Army veteran Brian Yazzie, 35, has died of COVID-19 while waiting for access to a potentially life-saving medical treatment in an Arizona hospital, his family said. Associated Press file

A U.S. Army veteran awaiting a potentially life-saving medical treatment died of COVID-19 on Christmas Eve in Arizona, his family reported.

Brian Yazzie, 35, who was unvaccinated, was on a ventilator and had been cleared for a machine to oxygenate his blood externally, KSAZ reported.

But Phoenix-area hospitals had none available amid a fresh wave of COVID-19 cases as the omicron variant spreads across the nation, KPNX reported.

Yazzie’s oxygen levels dropped Friday, Dec. 24, and he died when his heart went into shock, Victoria Arviso, his sister, told the station. His family had been trying to arrange to have him flown to Texas for treatment but he was too ill.

“They said it was too dangerous,” Arviso told KSAZ. “It was too dangerous for him to be transported that far, and they weren’t sure for that long transport if he would hold up with his oxygen.”

More than 279 million cases of COVID-19 have been confirmed worldwide with more than 5.3 million deaths as of Dec. 26, according to Johns Hopkins University. The United States has had more than 52 million confirmed cases with more than 816,000 deaths.

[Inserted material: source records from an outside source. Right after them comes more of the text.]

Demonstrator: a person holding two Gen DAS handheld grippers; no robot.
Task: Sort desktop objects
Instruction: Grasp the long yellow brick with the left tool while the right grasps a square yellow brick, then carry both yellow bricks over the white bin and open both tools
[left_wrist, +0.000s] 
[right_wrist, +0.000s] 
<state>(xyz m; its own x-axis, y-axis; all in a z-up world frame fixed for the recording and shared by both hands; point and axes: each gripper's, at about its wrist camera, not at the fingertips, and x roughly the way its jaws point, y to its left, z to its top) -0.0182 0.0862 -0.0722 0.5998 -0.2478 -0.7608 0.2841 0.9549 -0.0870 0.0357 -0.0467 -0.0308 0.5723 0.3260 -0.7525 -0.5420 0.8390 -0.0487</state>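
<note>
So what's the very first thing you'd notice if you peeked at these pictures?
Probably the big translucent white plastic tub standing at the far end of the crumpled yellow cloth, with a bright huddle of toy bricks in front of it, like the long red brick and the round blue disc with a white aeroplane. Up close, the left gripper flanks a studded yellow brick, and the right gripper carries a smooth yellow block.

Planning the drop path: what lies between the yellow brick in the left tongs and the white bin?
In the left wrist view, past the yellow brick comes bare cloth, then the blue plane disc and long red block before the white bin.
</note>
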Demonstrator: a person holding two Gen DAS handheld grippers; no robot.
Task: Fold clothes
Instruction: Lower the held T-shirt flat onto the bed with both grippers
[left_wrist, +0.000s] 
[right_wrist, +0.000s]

The omicron variant was first reported by researchers in South Africa on Nov. 24 after several doctors noticed symptoms among their patients that differed slightly from those caused by the delta variant, the dominant version of the germ spreading globally, McClatchy News reported.

Federal health officials confirmed the first omicron case in the U.S. on Dec. 1, in a fully vaccinated California resident who recently returned from South Africa, McClatchy News reported.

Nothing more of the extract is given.